EDIT: There is also different ways of using flash.. the proper way (in my eyes) where you add to the effects of a website... or the improper way (in my eyes) where you make entire flash websites..... if you use the later (which a lot of people do for some reason) then HTML5 (as a part, or the entirety) is a DIRECT competition to Flash.
That's a bit simplistic. Certainly you don't want to make static text pages in Flash if you can help it. But there's nothing wrong with making all-Flash sites if it fits the purpose: high-end multimedia experiences. Look at
http://audiotool.com for example. Front page is HTML, but the main guts of the site, or "app", are entirely Flash. You could not do that site in HTML5. Javascript doesn't have the horsepower or the APIs necessary to manipulate byte arrays at a low level in that way.

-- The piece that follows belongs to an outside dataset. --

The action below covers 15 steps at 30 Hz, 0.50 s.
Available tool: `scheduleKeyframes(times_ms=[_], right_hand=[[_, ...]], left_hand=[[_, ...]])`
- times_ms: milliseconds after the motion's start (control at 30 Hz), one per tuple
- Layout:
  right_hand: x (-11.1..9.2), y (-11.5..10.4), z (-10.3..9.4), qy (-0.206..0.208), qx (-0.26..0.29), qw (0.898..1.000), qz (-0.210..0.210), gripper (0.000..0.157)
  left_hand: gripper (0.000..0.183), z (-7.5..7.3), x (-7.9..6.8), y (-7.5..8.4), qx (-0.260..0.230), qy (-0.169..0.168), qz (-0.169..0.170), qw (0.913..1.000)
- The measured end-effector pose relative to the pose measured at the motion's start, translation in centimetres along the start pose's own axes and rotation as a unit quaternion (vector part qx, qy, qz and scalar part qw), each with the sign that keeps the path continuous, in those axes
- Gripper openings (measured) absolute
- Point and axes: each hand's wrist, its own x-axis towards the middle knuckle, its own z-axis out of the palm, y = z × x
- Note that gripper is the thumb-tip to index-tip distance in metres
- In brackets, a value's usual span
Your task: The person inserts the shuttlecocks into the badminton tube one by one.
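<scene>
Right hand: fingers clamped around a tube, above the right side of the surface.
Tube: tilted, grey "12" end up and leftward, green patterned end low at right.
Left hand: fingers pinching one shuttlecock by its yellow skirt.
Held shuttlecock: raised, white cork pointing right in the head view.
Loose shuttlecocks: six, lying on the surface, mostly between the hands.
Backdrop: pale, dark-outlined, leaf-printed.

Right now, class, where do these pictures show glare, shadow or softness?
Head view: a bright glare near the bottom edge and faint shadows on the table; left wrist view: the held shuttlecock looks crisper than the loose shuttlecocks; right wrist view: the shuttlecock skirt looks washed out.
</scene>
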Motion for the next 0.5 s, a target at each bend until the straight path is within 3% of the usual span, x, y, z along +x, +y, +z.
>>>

The blind hatred for Flash around here is a bit confusing. When HTML5 starts being used for heavy animations everywhere, people will curse it just as much. (I've been forced to make such things in HTML5 before -- it's not pretty. Things start to buckle when you've got complex, fullscreen animations going on.) As others have said, 90% of the time it is the people making the content, NOT the tool. Or people choosing the wrong tool for the job. There are places where HTML5 makes sense, and places where Flash makes sense. It's not a binary choice of existence. Both can co-exist. Adobe certainly thinks so. A lot of these anti-Flash cats sound like the guys who internet-rage in a Playstation vs. Xbox war. People who actually create content (and I am occasionally one of those) use whatever tool we think is best for the job. Sometimes we're forced to use what the client wants.
I'm not dissing "HTML5"; it's about time HTML started catching up with Flash. But Flash is so far ahead from a programming language & API point-of-view, HTML/Javascript always be playing catch-up. Especially since Adobe is not bound to a standards compliance body that is constantly in-fighting (go read up on the history of Javascript and realize it hasn't had a real update to the language in 10 YEARS because of corporate bickering). So I guess yes, I am dissing Javascript. It's stuck in the 90s. Terrible language. But I'm not dissing the concept around HTML5; that of adding APIs to allow for multimedia integration into web pages. It's just the execution of that concept that is a bit wonky right now. Unfortunately, the Javascript standards body is still as incapable as it ever was, so I don't see much improvement there. Web browsers can only strap so many rockets and nitrous packs on an '83 Honda before they run out of room.
Adobe is currently beta-testing a version of Flash with full OpenGL 2D and 3D hardware acceleration. Playstation 2+ level graphics in a web browser at 60fps. You can't do that kind of thing with Javascript and HTML. And you shouldn't!! It's also receiving full multi-threading. Flash is sadly leaving Javascript in the dust. But as I said, there's room for both technologies. So chill out guys. Please.
And as a final thought, I think most of this internet rage I see is coming from the fact that most sites are laden with ads. Ads all competing with each other for your CPU cycles. Page loading slowed down by AJAX calls that load in the ads from third-party servers and wait to load the page content until the ads are received. I know, this sucks!! But replacing Flash with HTML5 ads won't change that situation at all! But this is a basic problem of the web. The fight between putting sites behind paywalls and "free" content was decided many years ago (aside from NYT). Free content won out, as "free" everything usually does. But "free" in a marketplace is usually a devil's deal. You're going to pay for that content one way or another. So instead of subscribing to sites, the sites are afflicted with ads. But sites have to make money. If users want to change this, then perhaps people should band together and figure out a different business model. Blocking ads isn't the answer; that's equivalent to pirating music and movies because you think the price is too high. I would welcome a microtransaction kind of deal where a pageview is one cent or something, deducted from your account, but no ads on the site. That's effectively what we're going to with music and movies...a global subscription model, but I prefer something more granular for the web. But unless customers band together to enact this kind of sweeping change, the status quo will stay.